__YOUR OBJECTIVE__: In the data below, find the line that contains "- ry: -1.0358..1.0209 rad" and the line that contains "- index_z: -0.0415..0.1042". Copy both, plus every line between them, exactly.
---*---
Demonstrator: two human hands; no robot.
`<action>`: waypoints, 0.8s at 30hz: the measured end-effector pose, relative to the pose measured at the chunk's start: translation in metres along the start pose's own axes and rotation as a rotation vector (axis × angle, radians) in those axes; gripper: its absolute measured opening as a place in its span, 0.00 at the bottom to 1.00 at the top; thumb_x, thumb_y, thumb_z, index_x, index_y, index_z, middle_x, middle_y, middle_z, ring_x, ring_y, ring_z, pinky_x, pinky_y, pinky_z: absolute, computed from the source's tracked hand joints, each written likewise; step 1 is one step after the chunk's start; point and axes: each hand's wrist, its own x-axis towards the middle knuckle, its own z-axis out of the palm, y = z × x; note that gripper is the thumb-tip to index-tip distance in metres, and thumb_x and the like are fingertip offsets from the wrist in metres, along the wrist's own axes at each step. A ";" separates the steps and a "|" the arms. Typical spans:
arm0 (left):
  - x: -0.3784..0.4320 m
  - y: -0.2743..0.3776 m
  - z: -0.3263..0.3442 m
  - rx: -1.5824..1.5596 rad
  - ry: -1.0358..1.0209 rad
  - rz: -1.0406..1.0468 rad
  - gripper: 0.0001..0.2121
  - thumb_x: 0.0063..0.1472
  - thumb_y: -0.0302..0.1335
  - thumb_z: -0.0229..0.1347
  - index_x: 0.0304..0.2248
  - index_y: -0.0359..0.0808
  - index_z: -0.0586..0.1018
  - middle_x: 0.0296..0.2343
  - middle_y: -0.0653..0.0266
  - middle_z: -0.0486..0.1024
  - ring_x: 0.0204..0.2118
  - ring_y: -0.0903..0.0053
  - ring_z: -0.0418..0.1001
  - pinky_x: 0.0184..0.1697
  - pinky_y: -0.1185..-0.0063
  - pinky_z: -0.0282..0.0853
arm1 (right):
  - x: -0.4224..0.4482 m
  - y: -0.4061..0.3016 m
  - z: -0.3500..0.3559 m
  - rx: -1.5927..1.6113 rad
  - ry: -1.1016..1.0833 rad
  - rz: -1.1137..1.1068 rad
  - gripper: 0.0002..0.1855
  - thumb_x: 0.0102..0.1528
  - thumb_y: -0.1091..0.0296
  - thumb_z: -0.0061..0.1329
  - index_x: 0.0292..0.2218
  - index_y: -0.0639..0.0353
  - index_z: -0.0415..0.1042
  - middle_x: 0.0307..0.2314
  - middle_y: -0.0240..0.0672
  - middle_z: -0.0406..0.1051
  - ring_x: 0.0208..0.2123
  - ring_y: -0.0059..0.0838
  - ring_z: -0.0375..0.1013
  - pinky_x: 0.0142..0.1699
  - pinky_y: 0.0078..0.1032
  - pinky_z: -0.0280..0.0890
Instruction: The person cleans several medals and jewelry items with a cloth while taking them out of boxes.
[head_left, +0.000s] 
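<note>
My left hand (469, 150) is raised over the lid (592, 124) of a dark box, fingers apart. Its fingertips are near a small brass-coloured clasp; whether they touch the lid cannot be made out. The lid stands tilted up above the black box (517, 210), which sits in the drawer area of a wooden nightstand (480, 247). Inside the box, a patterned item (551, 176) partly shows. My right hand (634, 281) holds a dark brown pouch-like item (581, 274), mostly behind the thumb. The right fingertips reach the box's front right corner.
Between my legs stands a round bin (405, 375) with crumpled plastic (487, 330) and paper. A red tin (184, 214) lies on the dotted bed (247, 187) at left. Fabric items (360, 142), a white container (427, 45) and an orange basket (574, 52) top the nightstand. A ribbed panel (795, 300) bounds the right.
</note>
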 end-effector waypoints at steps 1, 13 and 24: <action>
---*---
__ANSWER BOX__:
  - ry: -1.0358..1.0209 rad
  - rz: -1.0406..1.0468 rad
  - gripper: 0.0001..0.2121
  - thumb_x: 0.0063..0.1472
  - thumb_y: -0.0302..0.1335
  - thumb_z: -0.0229..0.1347
  - index_x: 0.0304..0.2248
  - index_y: -0.0359..0.0808
  - index_z: -0.0586..0.1018
  - middle_x: 0.0296..0.2343
  - middle_y: -0.0653..0.0266
  - middle_z: -0.0486..0.1024
  - ring_x: 0.0204..0.2118
  - ring_y: -0.0903..0.0053
  - ring_z: -0.0418..0.1001
  - pinky_x: 0.0184..0.1697
  - pinky_y: -0.1185..-0.0063
  - pinky_z: -0.0282..0.0853
arm1 (right):
  - x: -0.4224..0.4482 m
  - y: -0.4061..0.3016 m
  - z: -0.3500..0.3559 m
  - rx: -1.5927..1.6113 rad
  - ry: -1.1016..1.0833 rad
  - rz: -1.1137..1.1068 rad
  - gripper: 0.0002..0.1855
  - thumb_x: 0.0102..0.1528
  - thumb_y: -0.1091..0.0296
  - thumb_z: -0.0061..0.1329
  - index_x: 0.0292..0.2218
  - index_y: -0.0639..0.0353
  - index_z: -0.0415..0.1042

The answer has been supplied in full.